● What needs to be done
Quote the entries that follow exactly, leaving none out.

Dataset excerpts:
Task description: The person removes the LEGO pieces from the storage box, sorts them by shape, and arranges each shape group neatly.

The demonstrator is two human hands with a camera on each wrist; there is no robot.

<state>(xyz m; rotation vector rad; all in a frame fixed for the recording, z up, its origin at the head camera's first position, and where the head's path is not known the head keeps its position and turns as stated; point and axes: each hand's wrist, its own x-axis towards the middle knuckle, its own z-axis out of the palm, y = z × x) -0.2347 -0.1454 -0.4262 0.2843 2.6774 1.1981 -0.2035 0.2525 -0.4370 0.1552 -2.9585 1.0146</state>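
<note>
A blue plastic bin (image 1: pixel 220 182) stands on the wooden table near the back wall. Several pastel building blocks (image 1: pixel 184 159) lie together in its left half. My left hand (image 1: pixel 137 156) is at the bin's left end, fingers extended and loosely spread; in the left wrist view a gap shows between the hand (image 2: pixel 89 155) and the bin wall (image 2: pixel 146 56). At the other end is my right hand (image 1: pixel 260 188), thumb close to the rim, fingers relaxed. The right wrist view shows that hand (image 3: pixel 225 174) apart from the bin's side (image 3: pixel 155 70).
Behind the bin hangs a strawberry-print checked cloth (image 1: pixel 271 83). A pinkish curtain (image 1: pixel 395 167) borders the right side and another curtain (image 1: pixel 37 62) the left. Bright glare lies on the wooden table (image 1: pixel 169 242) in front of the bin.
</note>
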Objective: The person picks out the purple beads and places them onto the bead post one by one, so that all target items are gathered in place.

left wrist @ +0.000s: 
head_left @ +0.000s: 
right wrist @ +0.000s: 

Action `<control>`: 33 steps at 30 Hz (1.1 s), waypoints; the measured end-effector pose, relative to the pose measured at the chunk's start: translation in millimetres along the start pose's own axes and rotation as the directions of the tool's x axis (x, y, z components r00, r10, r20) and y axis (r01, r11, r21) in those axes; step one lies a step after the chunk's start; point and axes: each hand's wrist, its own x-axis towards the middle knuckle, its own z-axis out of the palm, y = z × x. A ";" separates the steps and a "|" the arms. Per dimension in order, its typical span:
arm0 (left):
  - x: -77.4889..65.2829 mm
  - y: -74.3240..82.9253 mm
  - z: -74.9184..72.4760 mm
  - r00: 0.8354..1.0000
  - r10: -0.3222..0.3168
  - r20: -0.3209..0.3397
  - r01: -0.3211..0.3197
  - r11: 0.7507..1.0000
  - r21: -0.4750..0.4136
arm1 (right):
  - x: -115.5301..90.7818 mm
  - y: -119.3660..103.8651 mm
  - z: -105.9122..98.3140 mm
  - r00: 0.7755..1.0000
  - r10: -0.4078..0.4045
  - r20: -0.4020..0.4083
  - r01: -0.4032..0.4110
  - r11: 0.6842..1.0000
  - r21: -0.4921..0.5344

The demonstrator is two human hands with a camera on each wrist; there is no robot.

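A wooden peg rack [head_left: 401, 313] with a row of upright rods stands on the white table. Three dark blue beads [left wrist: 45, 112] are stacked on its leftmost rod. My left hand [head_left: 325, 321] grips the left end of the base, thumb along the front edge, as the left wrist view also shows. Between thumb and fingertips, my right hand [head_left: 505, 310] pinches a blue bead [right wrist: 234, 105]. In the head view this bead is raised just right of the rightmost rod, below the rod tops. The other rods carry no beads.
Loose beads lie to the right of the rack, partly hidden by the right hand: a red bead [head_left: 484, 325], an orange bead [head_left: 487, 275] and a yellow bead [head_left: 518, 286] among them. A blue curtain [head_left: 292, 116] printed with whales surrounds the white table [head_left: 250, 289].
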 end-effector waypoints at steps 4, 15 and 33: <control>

● Completed exercise
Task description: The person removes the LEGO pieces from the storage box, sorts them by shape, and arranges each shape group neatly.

The demonstrator is two human hands with a camera on each wrist; there is no robot.

<state>(xyz m; rotation vector rad; all in a frame fixed for the recording, z up, its origin at the head camera's first position, and where the head's path is not known the head keeps its position and turns as stated; point and axes: each hand's wrist, its own x-axis towards the middle knuckle, its own z-axis out of the palm, y = z × x) -0.2347 -0.1454 -0.4262 0.2843 2.6774 1.1981 -0.2035 0.2525 -0.4370 0.1552 -2.9585 1.0146</state>
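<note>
A blue plastic bin (image 1: pixel 220 182) stands on the wooden table near the back wall. Several pastel building blocks (image 1: pixel 184 159) lie together in its left half. My left hand (image 1: pixel 137 156) is at the bin's left end, fingers extended and loosely spread; in the left wrist view a gap shows between the hand (image 2: pixel 89 155) and the bin wall (image 2: pixel 146 56). At the other end is my right hand (image 1: pixel 260 188), thumb close to the rim, fingers relaxed. The right wrist view shows that hand (image 3: pixel 225 174) apart from the bin's side (image 3: pixel 155 70).
Behind the bin hangs a strawberry-print checked cloth (image 1: pixel 271 83). A pinkish curtain (image 1: pixel 395 167) borders the right side and another curtain (image 1: pixel 37 62) the left. Bright glare lies on the wooden table (image 1: pixel 169 242) in front of the bin.
</note>
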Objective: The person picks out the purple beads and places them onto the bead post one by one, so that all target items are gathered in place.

left wrist @ +0.000s: 
head_left @ +0.000s: 
right wrist @ +0.000s: 

Action `<control>`: 33 steps at 30 Hz (1.1 s), waypoints; the measured end-effector pose, relative to the pose measured at the chunk's start: translation in millimetres along the start pose's own axes and rotation as the directions of the tool's x axis (x, y, z components r00, r10, r20) and y axis (r01, r11, r21) in those axes; step one lies a step after the chunk's start; point and axes: each hand's wrist, its own x-axis towards the middle knuckle, its own z-axis out of the palm, y = z × x. A ";" separates the steps and a "|" the arms. Per dimension in order, its typical span:
arm0 (left):
  - x: -77.4889..65.2829 mm
  - y: -74.3240..82.9253 mm
  - z: -74.9184..72.4760 mm
  - r00: 0.8354..1.0000
  - r10: -0.3222..0.3168
  - r20: -0.3209..0.3397
  - r01: -0.3211..0.3197
  - r11: 0.7507..1.0000
  - r21: -0.4750..0.4136
arm1 (right):
  - x: -115.5301..90.7818 mm
  - y: -119.3660..103.8651 mm
  - z: -105.9122..98.3140 mm
  - r00: 0.7755..1.0000
  - r10: -0.4078..0.4045
  - r20: -0.4020..0.4083
  - r01: -0.4032..0.4110
  - r11: 0.6842..1.0000
  - r21: -0.4921..0.5344

The demonstrator is two human hands with a camera on each wrist; there is no robot.

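A wooden peg rack [head_left: 401, 313] with a row of upright rods stands on the white table. Three dark blue beads [left wrist: 45, 112] are stacked on its leftmost rod. My left hand [head_left: 325, 321] grips the left end of the base, thumb along the front edge, as the left wrist view also shows. Between thumb and fingertips, my right hand [head_left: 505, 310] pinches a blue bead [right wrist: 234, 105]. In the head view this bead is raised just right of the rightmost rod, below the rod tops. The other rods carry no beads.
Loose beads lie to the right of the rack, partly hidden by the right hand: a red bead [head_left: 484, 325], an orange bead [head_left: 487, 275] and a yellow bead [head_left: 518, 286] among them. A blue curtain [head_left: 292, 116] printed with whales surrounds the white table [head_left: 250, 289].
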 end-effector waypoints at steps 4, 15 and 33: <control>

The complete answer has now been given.